“Non vergognatevi di essere un tesoro prezioso della Chiesa!”, ha detto Papa Francesco rivolgendosi ai malati e ai disabili durante l’incontro con l’Unitalsi nell’Aula Paolo VI. “Non consideratevi solo oggetto di solidarietà e di carità – ha detto il Pontefice -, ma sentitevi inseriti a pieno titolo nella vita e nella missione della Chiesa. Voi avete un vostro posto, un ruolo specifico nella parrocchia e in ogni ambito ecclesiale”.
“La vostra presenza, silenziosa ma più eloquente di tante parole – ha proseguito -, la vostra preghiera, l’offerta quotidiana delle vostre sofferenze in unione a quelle di Gesù crocifisso per la salvezza del mondo, l’accettazione paziente e anche gioiosa della vostra condizione, sono una risorsa spirituale, un patrimonio per ogni comunità cristiana”.

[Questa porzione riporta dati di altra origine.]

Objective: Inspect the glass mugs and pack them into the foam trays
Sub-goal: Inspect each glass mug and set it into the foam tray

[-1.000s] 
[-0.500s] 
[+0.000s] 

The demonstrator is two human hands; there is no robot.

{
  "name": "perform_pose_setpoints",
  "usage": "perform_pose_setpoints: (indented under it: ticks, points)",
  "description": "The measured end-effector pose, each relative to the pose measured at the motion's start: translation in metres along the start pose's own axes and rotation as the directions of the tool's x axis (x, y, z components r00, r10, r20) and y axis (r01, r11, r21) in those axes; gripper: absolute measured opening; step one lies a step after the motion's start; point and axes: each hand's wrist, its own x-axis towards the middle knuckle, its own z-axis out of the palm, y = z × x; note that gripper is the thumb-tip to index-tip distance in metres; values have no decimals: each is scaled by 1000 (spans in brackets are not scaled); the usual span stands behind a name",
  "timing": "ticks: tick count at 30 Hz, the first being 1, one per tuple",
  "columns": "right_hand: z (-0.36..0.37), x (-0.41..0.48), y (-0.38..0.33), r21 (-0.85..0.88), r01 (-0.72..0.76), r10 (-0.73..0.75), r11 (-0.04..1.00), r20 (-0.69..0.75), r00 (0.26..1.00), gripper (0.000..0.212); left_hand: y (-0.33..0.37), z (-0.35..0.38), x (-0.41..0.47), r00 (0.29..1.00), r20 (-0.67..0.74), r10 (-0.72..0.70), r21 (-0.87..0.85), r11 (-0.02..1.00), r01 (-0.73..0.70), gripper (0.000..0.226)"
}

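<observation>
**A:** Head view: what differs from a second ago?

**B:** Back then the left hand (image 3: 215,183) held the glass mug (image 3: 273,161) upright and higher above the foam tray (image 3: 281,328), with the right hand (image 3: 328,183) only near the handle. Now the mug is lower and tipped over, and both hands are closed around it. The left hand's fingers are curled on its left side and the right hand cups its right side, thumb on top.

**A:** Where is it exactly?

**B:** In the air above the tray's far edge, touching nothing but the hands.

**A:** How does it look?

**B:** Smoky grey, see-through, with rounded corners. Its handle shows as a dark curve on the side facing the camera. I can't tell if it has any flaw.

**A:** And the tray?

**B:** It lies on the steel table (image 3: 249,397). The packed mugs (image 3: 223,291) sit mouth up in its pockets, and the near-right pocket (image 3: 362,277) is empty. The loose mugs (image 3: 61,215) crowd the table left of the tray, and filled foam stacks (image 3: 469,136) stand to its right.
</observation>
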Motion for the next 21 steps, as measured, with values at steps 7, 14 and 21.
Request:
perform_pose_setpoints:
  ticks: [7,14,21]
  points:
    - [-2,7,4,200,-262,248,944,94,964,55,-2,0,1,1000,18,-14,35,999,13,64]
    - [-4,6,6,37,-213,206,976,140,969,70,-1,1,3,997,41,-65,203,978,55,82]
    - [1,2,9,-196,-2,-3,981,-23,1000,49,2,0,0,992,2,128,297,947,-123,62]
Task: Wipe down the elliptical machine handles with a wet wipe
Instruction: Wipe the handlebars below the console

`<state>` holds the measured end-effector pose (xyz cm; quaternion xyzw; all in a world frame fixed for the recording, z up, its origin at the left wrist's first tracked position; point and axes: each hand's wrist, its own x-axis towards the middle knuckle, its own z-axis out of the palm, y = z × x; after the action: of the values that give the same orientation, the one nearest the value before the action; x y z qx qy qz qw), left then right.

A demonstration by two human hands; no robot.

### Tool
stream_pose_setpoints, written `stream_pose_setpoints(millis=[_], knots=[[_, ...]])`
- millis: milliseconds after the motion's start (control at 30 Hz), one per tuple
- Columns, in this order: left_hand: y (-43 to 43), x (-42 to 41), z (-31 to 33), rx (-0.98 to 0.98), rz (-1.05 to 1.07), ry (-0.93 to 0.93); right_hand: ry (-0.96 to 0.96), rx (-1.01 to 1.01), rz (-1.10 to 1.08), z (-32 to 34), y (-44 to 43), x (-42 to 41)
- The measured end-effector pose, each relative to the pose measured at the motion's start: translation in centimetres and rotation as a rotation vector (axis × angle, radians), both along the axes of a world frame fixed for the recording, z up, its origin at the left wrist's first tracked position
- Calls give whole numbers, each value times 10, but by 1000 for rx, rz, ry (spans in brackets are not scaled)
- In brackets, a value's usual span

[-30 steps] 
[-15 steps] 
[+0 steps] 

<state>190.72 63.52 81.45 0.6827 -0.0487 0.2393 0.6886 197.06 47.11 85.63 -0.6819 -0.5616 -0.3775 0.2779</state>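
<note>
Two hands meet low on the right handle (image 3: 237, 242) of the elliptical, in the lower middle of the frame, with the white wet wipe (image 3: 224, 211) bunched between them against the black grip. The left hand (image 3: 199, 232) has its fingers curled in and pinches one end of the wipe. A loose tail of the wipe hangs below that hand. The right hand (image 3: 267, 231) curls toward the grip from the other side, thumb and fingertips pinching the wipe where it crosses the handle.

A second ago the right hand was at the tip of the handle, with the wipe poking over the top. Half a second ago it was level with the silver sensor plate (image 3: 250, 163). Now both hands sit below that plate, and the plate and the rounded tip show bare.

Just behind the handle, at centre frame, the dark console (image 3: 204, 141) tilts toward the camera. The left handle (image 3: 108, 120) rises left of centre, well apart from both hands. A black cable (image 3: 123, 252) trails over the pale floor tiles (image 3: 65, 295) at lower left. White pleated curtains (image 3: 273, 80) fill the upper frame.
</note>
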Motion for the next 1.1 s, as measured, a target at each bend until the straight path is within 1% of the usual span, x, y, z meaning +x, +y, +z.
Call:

“L’Unitalsi è chiamata ad essere segno profetico e andare contro la logica mondana, la logica dello ‘scarto’, aiutando i sofferenti ad essere protagonisti nella società, nella Chiesa e anche nella stessa associazione”, ha aggiunto
“Il contesto culturale e sociale di oggi – ha detto – è piuttosto incline a nascondere la fragilità fisica, a ritenerla soltanto come un problema, che richiede rassegnazione e pietismo o alle volte scarto delle persone”. “Per favorire il reale inserimento dei malati nella comunità cristiana e suscitare in loro un forte senso di appartenenza – ha proseguito il Pontefice -, è necessaria una pastorale inclusiva nelle parrocchie e nelle associazioni”.
“Si tratta di valorizzare realmente la presenza e la testimonianza delle persone fragili e sofferenti – ha aggiunto -, non solo come destinatari dell’opera evangelizzatrice, ma come soggetti attivi di questa stessa azione apostolica”. i poveri e i malati sono una ricchezza per la Chiesa
E poi ha sottilineato: “I poveri, anche i poveri di salute, sono una ricchezza per la Chiesa”. “E voi dell’Unitalsi – ha aggiunto -, insieme a tante altre realtà ecclesiali, avete ricevuto il dono e l’impegno di raccogliere questa ricchezza, per aiutare a valorizzarla, non solo per la Chiesa stessa ma per tutta la società”.